▶ _Exercise description_
Retype the listing below line for line, but only from the line with "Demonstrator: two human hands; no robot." down to the line with "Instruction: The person", inclusive. Pictures stay out.

▶ _Given data_

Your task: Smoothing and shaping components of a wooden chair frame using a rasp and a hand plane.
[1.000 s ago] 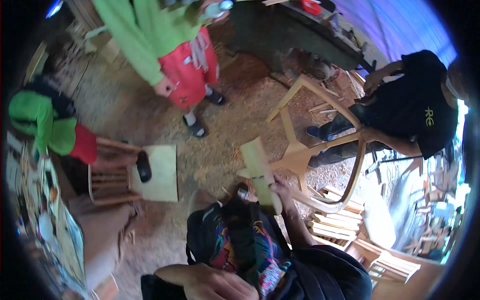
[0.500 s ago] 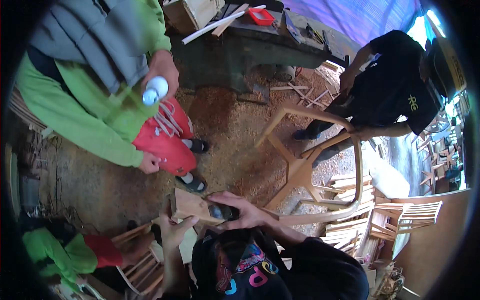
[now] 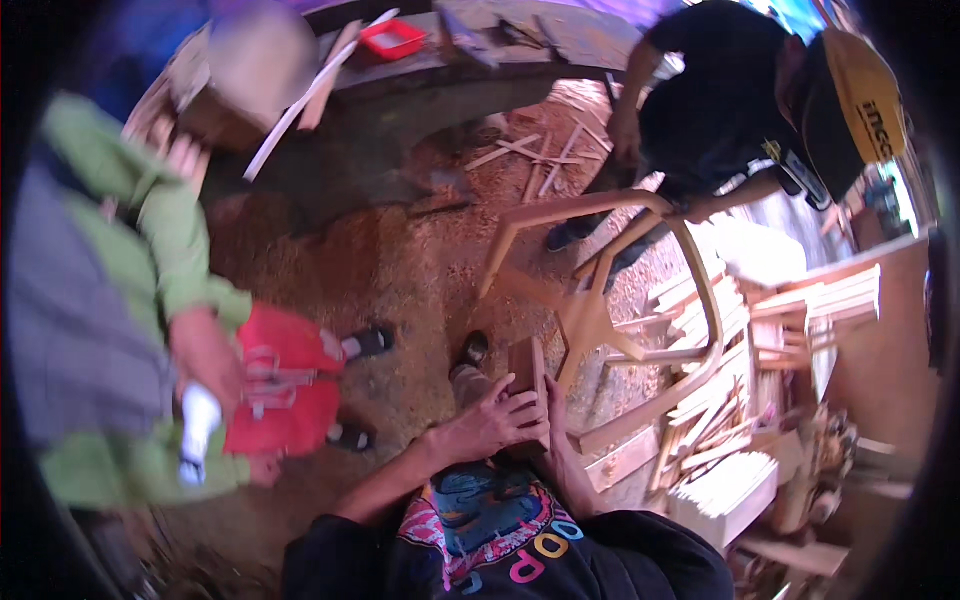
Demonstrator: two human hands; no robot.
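Note:
Both of my hands are closed around a reddish-brown wooden block [image 3: 527,362] with a paler edge, held upright in front of my chest. My left hand [image 3: 492,420] wraps its fingers across the block's near face. On the other side my right hand [image 3: 562,440] grips along its right edge; part of that hand is hidden behind the block. Just beyond and to the right stands a curved wooden frame [image 3: 712,310] with crossed inner pieces, apart from my left hand and close to my right.
A co-worker in a dark shirt [image 3: 715,100] holds the frame's far side. At left, a person in a green sleeve [image 3: 180,240] holds a white bottle [image 3: 198,425]. Stacked wood strips [image 3: 690,340] lie at right; a workbench [image 3: 590,50] with a red tray [image 3: 392,40] stands behind.
My hands and the block have shifted right, and the block has turned upright. The dark piece beside my right hand no longer shows. The person in green now appears farther left, the bottle lower.

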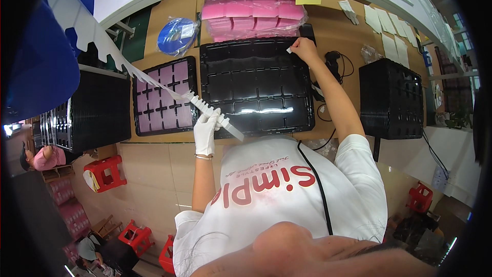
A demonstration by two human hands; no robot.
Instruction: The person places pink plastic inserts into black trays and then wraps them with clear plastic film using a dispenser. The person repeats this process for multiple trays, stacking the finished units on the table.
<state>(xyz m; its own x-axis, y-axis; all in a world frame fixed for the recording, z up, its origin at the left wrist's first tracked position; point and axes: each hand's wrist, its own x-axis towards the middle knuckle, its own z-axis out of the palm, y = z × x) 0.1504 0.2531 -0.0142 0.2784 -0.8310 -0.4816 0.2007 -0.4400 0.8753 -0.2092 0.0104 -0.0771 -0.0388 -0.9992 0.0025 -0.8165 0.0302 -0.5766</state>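
Note:
My left hand (206, 129), in a white glove, is closed on a long white strip (177, 94) with notched, comb-like edges. The strip slants down from the upper left, and its loose end hangs past my fingers. My bare right hand (305, 50) pinches a small white tab (290, 49) over the far right corner of a shiny black plastic tray (241, 53). Molded compartments divide this tray, and light glares off its near part. Just left of it lies another black tray (192, 72) with pink foam pieces (163, 95) in its compartments.
Pink foam blocks (251, 12) in clear plastic stand behind the tray, beside a wrapped blue roll (177, 36). Black tray stacks rise at left (105, 108) and right (391, 100). A black cable (328, 146) hangs near my right arm. Red stools (105, 173) and other people are at left.

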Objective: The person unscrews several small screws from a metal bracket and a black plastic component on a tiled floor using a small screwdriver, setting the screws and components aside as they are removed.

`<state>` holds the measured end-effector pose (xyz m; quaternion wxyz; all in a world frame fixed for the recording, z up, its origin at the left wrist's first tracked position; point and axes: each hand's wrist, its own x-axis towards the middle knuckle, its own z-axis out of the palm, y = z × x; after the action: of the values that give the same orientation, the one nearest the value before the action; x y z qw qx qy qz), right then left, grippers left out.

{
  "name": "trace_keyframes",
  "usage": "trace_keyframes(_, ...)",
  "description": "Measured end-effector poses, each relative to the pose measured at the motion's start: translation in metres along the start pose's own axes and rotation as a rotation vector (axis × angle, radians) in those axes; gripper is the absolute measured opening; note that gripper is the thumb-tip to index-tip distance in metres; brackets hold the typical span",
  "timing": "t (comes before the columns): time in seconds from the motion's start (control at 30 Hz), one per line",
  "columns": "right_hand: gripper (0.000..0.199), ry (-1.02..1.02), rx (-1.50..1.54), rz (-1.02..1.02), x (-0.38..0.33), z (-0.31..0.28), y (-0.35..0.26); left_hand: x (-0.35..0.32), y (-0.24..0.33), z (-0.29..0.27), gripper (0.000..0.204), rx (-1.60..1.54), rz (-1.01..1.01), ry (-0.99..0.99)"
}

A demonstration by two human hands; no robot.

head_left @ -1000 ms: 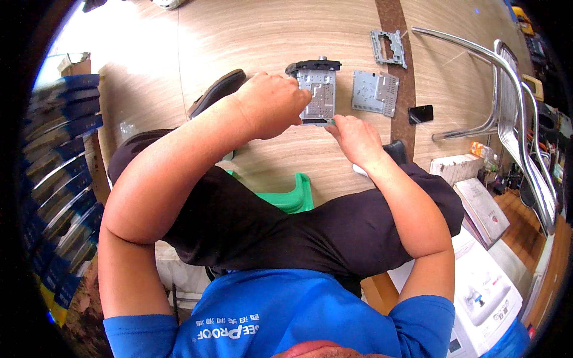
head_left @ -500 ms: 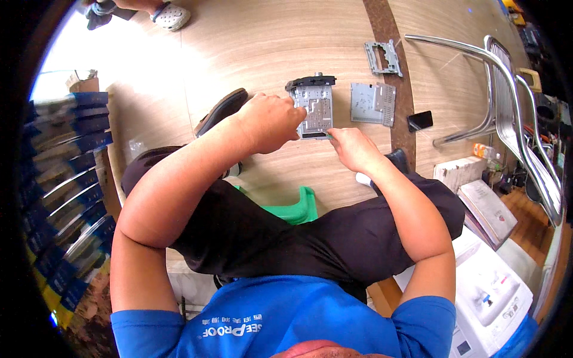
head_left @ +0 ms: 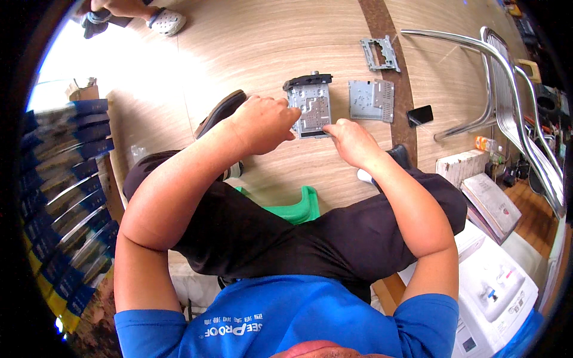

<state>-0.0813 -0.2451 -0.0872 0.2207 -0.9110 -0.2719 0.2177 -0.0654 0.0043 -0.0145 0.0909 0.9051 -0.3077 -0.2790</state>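
A boxy metal car stereo unit (head_left: pixel 315 107) with a black front panel on its far side stands on the floor in front of me. My left hand (head_left: pixel 265 122) is closed over its left edge, fingers curled against the casing. At the near right corner my right hand (head_left: pixel 351 141) pinches, thumb and forefinger meeting at the edge of the unit. Whatever lies between those fingertips is too small to make out. Right of the unit lies a flat perforated metal cover plate (head_left: pixel 370 100), and beyond that a grey metal bracket frame (head_left: pixel 379 54) with a cut-out.
A black phone (head_left: pixel 420 116) rests on the floor near the dark stripe. Chrome-legged chairs (head_left: pixel 507 89) stand at the right, with white boxes (head_left: pixel 491 206) nearer. A green plastic stool (head_left: pixel 295 209) is between my legs. Stacked blue packages (head_left: pixel 71 209) line the left; another person's shoe (head_left: pixel 168 22) shows at far left.
The view has shifted slightly. My right hand's fingertips have moved a little along the unit's near edge toward the left; my left hand stays on the unit's left side.
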Motion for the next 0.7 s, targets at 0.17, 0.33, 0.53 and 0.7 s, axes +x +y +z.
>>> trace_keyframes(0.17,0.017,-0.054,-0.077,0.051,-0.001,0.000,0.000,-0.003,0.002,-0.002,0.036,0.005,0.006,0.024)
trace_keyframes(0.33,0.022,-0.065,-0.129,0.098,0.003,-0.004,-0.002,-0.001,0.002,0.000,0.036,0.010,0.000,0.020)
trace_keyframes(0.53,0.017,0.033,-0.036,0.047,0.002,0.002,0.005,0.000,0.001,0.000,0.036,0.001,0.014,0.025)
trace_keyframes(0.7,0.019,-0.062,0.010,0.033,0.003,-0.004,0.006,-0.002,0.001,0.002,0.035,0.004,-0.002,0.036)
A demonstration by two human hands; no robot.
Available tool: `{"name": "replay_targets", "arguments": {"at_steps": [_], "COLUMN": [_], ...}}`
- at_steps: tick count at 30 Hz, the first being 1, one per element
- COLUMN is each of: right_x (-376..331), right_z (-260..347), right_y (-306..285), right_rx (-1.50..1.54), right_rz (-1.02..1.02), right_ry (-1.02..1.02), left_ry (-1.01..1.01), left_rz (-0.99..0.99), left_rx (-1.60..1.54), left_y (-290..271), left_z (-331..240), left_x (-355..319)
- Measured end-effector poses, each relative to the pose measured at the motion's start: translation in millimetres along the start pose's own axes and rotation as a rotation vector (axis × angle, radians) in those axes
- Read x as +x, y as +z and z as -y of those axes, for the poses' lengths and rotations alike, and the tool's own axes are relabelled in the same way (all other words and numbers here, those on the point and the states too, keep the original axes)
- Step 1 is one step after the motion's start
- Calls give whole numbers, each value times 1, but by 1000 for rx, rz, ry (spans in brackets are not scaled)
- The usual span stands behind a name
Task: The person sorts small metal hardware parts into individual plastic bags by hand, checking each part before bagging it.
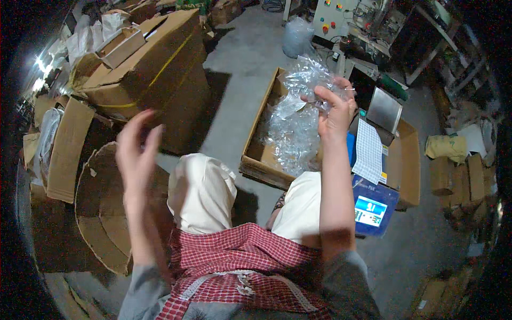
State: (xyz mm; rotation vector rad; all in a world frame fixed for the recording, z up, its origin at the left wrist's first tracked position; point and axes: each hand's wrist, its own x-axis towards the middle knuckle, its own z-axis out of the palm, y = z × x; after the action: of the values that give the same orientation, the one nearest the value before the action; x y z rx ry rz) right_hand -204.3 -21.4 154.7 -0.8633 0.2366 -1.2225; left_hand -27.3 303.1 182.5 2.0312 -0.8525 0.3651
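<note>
My right hand [336,114] is raised over an open shallow cardboard box [256,130], its fingers closed on a bunch of crinkled transparent plastic bags [309,72]. More see-through plastic bags [290,136] lie heaped in that box, just below and in front of my knees. Off to the left, my left hand [136,144] hangs in the air, slightly smeared by motion. Its thumb and fingers are apart and nothing shows between them. A large cardboard carton [176,58] stands beyond it.
Right of the box sits a blue machine [381,192] with a lit screen, a patterned sheet [369,149] lying over it. An open cardboard box [104,208] is by my left forearm. Farther off are a control panel [328,18] and a bulging transparent bag [298,37].
</note>
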Motion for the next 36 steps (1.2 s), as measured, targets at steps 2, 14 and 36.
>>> {"name": "replay_targets", "arguments": {"at_steps": [2, 14, 36], "right_x": [-5, -2, -6], "right_z": [-3, 3, -1], "right_y": [6, -1, -3], "right_rx": [23, 70, -45], "right_rz": [1, -81, 33], "right_ry": [-11, 73, 132], "left_ry": [64, -313, 68], "left_rz": [242, 717, 446], "left_rx": [-48, -1197, -780], "left_y": [42, 183, 184], "left_z": [-53, -99, -113], "left_x": [21, 61, 70]}}
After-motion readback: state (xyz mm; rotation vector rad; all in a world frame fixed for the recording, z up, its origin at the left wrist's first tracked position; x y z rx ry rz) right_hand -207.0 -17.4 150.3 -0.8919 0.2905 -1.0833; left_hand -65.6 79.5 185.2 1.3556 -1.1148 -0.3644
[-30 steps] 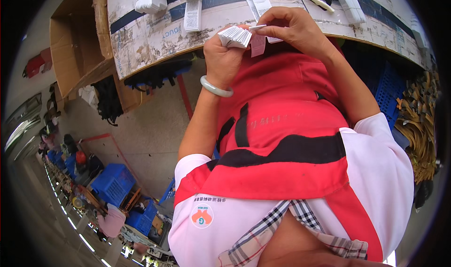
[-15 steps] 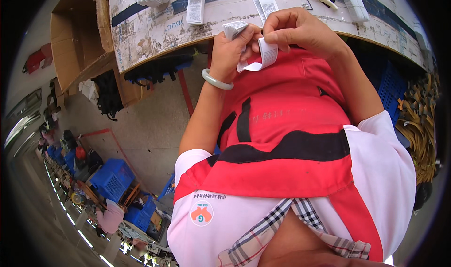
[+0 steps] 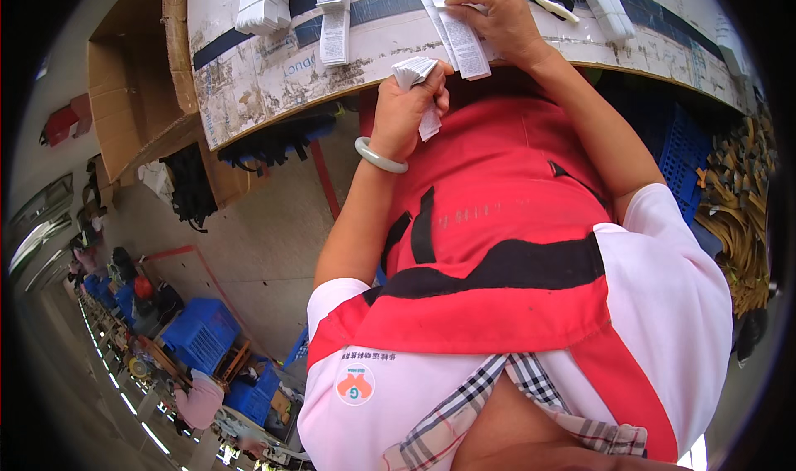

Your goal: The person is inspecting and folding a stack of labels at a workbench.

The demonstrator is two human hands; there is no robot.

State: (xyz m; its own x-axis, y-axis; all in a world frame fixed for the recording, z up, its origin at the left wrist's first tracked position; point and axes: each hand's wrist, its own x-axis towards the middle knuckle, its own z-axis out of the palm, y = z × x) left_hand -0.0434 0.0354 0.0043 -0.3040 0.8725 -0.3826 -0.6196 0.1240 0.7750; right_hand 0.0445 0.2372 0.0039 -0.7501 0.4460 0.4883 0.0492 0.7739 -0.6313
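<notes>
A person in a red apron [image 3: 497, 181] holds one folded stack of white labels [image 3: 413, 71] in the left hand [image 3: 398, 116] at the upper centre of the frame, while the right hand [image 3: 500, 21] touches label strips [image 3: 466, 50] on the worktable [image 3: 249, 85]

The hands are apart: the left is closed around the stack, its narrow white folds fanned at the top and a printed end hanging below the fingers; the right has its fingertips on what appear to be two overlapping strips, long, flat and lined with small dark print, though whether it pinches them cannot be told from this angle; three more white bundles lie on the table, two at upper left [image 3: 265, 5] [image 3: 334, 30] and one at upper right [image 3: 607, 8], near one cream-coloured pointed tool [image 3: 554, 7]
</notes>
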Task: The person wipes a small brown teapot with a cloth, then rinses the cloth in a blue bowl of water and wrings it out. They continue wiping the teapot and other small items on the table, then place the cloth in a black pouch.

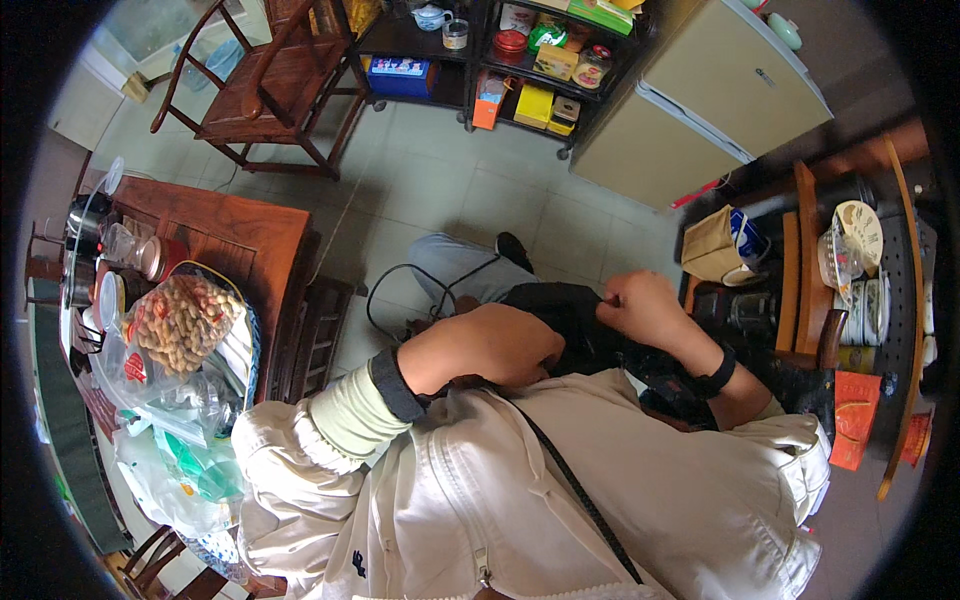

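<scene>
Over my lap lies a dark, black item [560, 306] that looks like cloth or a soft bag; its exact kind does not show. My left hand [495, 345] rests at its near left side, fingers curled in and mostly turned out of sight. At its right edge is my right hand [645, 305], closed with the fingertips pinched together. Whatever either hand grips is hidden or too small to name. A thin black cable [372, 293] loops out to the left of my left hand, beside my grey trouser leg [440, 262].
On my left stands a wooden table [235, 235] with a bag of peanuts [185, 322], jars and plastic bags. Ahead are a wooden armchair [270, 100], a black shelf rack [465, 65] and a fridge [690, 100]. Wooden shelving [812, 260] with bowls and a paper bag [712, 247] is at right.
</scene>
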The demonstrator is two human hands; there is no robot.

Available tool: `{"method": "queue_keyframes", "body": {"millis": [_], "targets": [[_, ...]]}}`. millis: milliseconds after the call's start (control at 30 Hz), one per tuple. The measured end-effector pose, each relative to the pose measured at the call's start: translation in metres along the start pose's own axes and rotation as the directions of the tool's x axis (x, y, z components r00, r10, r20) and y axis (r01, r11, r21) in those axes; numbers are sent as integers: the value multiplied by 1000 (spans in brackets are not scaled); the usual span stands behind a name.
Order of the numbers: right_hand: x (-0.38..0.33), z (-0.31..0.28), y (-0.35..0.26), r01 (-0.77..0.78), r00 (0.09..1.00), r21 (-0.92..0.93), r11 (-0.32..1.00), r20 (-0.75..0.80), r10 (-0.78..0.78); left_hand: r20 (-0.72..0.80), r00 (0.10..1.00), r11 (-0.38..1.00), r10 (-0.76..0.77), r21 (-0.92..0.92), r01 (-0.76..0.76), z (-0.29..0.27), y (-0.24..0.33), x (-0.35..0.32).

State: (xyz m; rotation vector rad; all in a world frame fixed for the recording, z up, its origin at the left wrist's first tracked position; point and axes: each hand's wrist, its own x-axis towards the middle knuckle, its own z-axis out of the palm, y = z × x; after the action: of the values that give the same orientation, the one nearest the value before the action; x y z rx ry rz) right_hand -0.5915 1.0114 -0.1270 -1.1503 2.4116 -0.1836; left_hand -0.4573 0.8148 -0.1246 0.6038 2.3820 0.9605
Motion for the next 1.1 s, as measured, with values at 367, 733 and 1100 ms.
{"method": "queue_keyframes", "body": {"millis": [367, 733, 1100], "targets": [[-21, 19, -4, -275, 904, 221, 936, 392, 173, 170, 983, 980, 69, 174, -99, 10, 18, 12], [-40, 42, 26, -437, 899, 715, 546, 332, 284, -42, 972, 953, 232, 212, -218, 22, 19, 22], [-33, 32, -6, -486, 808, 848, 211, 344, 479, 68, 982, 956, 176, 224, -187, 32, 18, 8]]}}
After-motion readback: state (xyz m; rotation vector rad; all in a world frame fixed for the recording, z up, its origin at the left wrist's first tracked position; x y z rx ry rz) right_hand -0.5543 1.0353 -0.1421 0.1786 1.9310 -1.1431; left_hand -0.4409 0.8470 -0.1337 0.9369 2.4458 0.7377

▶ _Answer to this problem_
Demonstrator: two human hands; no robot.
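Note:
Both of my hands are closed around a reddish-brown wooden block [image 3: 527,362] with a paler edge, held upright in front of my chest. My left hand [image 3: 492,420] wraps its fingers across the block's near face. On the other side my right hand [image 3: 562,440] grips along its right edge; part of that hand is hidden behind the block. Just beyond and to the right stands a curved wooden frame [image 3: 712,310] with crossed inner pieces, apart from my left hand and close to my right.
A co-worker in a dark shirt [image 3: 715,100] holds the frame's far side. At left, a person in a green sleeve [image 3: 180,240] holds a white bottle [image 3: 198,425]. Stacked wood strips [image 3: 690,340] lie at right; a workbench [image 3: 590,50] with a red tray [image 3: 392,40] stands behind.
My hands and the block have shifted right, and the block has turned upright. The dark piece beside my right hand no longer shows. The person in green now appears farther left, the bottle lower.
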
A demonstration by two human hands; no robot.
Instruction: The person places pink plastic inserts into black trays and then wraps them with clear plastic film using a dispenser. The person repeats this process for multiple trays, stacking the finished units on the table.

The answer requires no additions.